» Try it: Could every line below be written out exactly as it appears?

» Data section:
^^^^^^^^^^^^^^^^
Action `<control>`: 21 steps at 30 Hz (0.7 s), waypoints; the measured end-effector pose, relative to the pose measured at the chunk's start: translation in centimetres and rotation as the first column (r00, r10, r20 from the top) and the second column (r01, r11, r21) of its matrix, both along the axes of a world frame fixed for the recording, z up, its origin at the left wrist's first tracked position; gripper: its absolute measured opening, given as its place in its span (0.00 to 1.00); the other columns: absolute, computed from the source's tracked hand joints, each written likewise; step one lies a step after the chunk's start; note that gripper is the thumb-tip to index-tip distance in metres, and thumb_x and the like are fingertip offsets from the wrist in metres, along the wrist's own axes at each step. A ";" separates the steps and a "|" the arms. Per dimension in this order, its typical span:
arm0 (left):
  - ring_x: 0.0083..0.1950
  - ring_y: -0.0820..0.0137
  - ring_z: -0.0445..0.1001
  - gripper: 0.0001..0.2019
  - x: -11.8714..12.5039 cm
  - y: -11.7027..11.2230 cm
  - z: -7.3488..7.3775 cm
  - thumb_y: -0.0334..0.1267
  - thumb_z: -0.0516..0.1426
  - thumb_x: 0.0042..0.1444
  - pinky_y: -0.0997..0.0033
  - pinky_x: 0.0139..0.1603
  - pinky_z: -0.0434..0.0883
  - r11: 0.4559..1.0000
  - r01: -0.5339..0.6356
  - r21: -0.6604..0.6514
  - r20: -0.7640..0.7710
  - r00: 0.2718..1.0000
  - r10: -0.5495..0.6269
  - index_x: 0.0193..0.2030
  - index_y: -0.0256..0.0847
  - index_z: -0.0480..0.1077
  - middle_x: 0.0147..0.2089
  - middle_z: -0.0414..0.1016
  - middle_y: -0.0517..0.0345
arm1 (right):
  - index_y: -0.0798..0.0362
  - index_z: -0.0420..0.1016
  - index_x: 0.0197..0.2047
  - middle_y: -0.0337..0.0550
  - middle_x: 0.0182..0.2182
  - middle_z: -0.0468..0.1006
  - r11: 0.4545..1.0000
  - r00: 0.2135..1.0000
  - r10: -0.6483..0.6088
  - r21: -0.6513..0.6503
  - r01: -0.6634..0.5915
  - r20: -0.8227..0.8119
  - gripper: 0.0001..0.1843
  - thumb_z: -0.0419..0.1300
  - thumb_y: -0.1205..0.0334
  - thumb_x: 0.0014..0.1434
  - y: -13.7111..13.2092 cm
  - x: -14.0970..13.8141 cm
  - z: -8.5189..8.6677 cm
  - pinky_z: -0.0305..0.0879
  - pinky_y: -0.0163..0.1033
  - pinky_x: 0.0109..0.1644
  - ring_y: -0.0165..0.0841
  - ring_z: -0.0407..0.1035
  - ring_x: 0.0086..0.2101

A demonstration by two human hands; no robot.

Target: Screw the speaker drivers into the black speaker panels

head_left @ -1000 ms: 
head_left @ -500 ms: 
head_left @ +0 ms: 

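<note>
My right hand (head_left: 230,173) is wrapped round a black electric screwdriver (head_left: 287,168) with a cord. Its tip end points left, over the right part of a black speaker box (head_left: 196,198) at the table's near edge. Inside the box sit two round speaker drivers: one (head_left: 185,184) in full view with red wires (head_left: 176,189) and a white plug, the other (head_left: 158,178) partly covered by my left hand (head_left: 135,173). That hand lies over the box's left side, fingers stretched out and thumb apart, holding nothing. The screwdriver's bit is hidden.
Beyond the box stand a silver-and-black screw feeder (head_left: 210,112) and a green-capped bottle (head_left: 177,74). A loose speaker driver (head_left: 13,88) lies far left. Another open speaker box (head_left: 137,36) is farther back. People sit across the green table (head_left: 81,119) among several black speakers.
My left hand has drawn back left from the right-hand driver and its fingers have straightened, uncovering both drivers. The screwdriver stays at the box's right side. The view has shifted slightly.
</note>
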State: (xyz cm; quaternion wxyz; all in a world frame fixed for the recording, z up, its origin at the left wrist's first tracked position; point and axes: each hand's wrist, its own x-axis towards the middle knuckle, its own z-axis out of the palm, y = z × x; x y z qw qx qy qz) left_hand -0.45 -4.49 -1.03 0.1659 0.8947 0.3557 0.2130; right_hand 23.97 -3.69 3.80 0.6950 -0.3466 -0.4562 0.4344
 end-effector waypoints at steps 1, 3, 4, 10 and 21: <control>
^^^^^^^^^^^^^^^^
» Written answer:
Action `<control>`: 21 steps at 30 Hz (0.7 s), waypoints; the measured end-effector pose, relative to the pose measured at the chunk's start: translation in centimetres and rotation as the first column (r00, r10, r20 from the top) and the second column (r01, r11, r21) of its matrix, both along the axes of a world frame fixed for the recording, z up, its origin at the left wrist's first tracked position; gripper: its absolute measured opening, given as its place in its span (0.00 to 1.00); the other columns: absolute, computed from the source's tracked hand joints, each written likewise; step one lies a step after the chunk's start; note that gripper is the thumb-tip to index-tip distance in metres, and thumb_x and the like are fingertip offsets from the wrist in metres, along the wrist's own axes at each step. A ";" separates the steps and a "|" the arms. Per dimension in this order, its typical span:
arm0 (left):
  - ring_x: 0.0083..0.1950
  - ring_y: -0.0820..0.0137
  - ring_z: -0.0445..0.1001
  - gripper: 0.0001..0.2019
  - x: -11.8714..12.5039 cm
  - y: -11.7027..11.2230 cm
  - z: -7.3488..7.3775 cm
  - thumb_y: -0.0334..0.1267
  - thumb_z: -0.0516..0.1426
  - thumb_x: 0.0042..0.1444
  - pinky_y: -0.0997..0.0033
  - pinky_x: 0.0139..0.1603
  - pinky_z: -0.0434..0.0883
  - r11: 0.4559..1.0000
  - r01: -0.5339..0.6356
  - r21: -0.6604..0.6514
  - r20: -0.7640..0.7710
  - r00: 0.2718..1.0000
  - r10: -0.5495..0.6269
  - index_x: 0.0193..0.2030
  - index_y: -0.0256..0.0847
  - index_z: -0.0480..0.1077
  - middle_x: 0.0147..0.2089
  - middle_z: -0.0414..0.1016
  - middle_y: -0.0517..0.0345
arm1 (right):
  - index_y: -0.0798..0.0362
  - index_z: -0.0420..0.1016
  - index_x: 0.0197..0.2047
  - middle_y: -0.0337..0.0550
  - middle_x: 0.0182..0.2182
  - middle_z: -0.0468..0.1006
  - r11: 0.4545..1.0000
  - r00: 0.2135..1.0000
  - r10: -0.6483..0.6088
  - r21: -0.6513..0.6503
  - r01: -0.6634..0.5915
  - r20: -0.8227..0.8119
  - gripper: 0.0001..0.1843
  - thumb_z: -0.0419..0.1300
  - thumb_y: -0.1205..0.0334
  - thumb_x: 0.0014..0.1434
  - y: -13.7111..13.2092 cm
  - x: -14.0970..13.8141 cm
  - z: -8.5189..8.6677 cm
  - pinky_z: -0.0305..0.0879
  - pinky_y: -0.0163..0.1033
  - pinky_x: 0.0109..0.1644
  - ring_y: -0.0165..0.0841
  - ring_z: -0.0407..0.1035
  - ring_x: 0.0086..0.2101

A demonstration by two human hands; no robot.

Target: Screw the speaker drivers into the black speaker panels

head_left @ -1000 ms: 
head_left @ -500 ms: 
head_left @ +0 ms: 

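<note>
My right hand (head_left: 230,173) is wrapped round a black electric screwdriver (head_left: 287,168) with a cord. Its tip end points left, over the right part of a black speaker box (head_left: 196,198) at the table's near edge. Inside the box sit two round speaker drivers: one (head_left: 185,184) in full view with red wires (head_left: 176,189) and a white plug, the other (head_left: 158,178) partly covered by my left hand (head_left: 135,173). That hand lies over the box's left side, fingers stretched out and thumb apart, holding nothing. The screwdriver's bit is hidden.
Beyond the box stand a silver-and-black screw feeder (head_left: 210,112) and a green-capped bottle (head_left: 177,74). A loose speaker driver (head_left: 13,88) lies far left. Another open speaker box (head_left: 137,36) is farther back. People sit across the green table (head_left: 81,119) among several black speakers.
My left hand has drawn back left from the right-hand driver and its fingers have straightened, uncovering both drivers. The screwdriver stays at the box's right side. The view has shifted slightly.
</note>
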State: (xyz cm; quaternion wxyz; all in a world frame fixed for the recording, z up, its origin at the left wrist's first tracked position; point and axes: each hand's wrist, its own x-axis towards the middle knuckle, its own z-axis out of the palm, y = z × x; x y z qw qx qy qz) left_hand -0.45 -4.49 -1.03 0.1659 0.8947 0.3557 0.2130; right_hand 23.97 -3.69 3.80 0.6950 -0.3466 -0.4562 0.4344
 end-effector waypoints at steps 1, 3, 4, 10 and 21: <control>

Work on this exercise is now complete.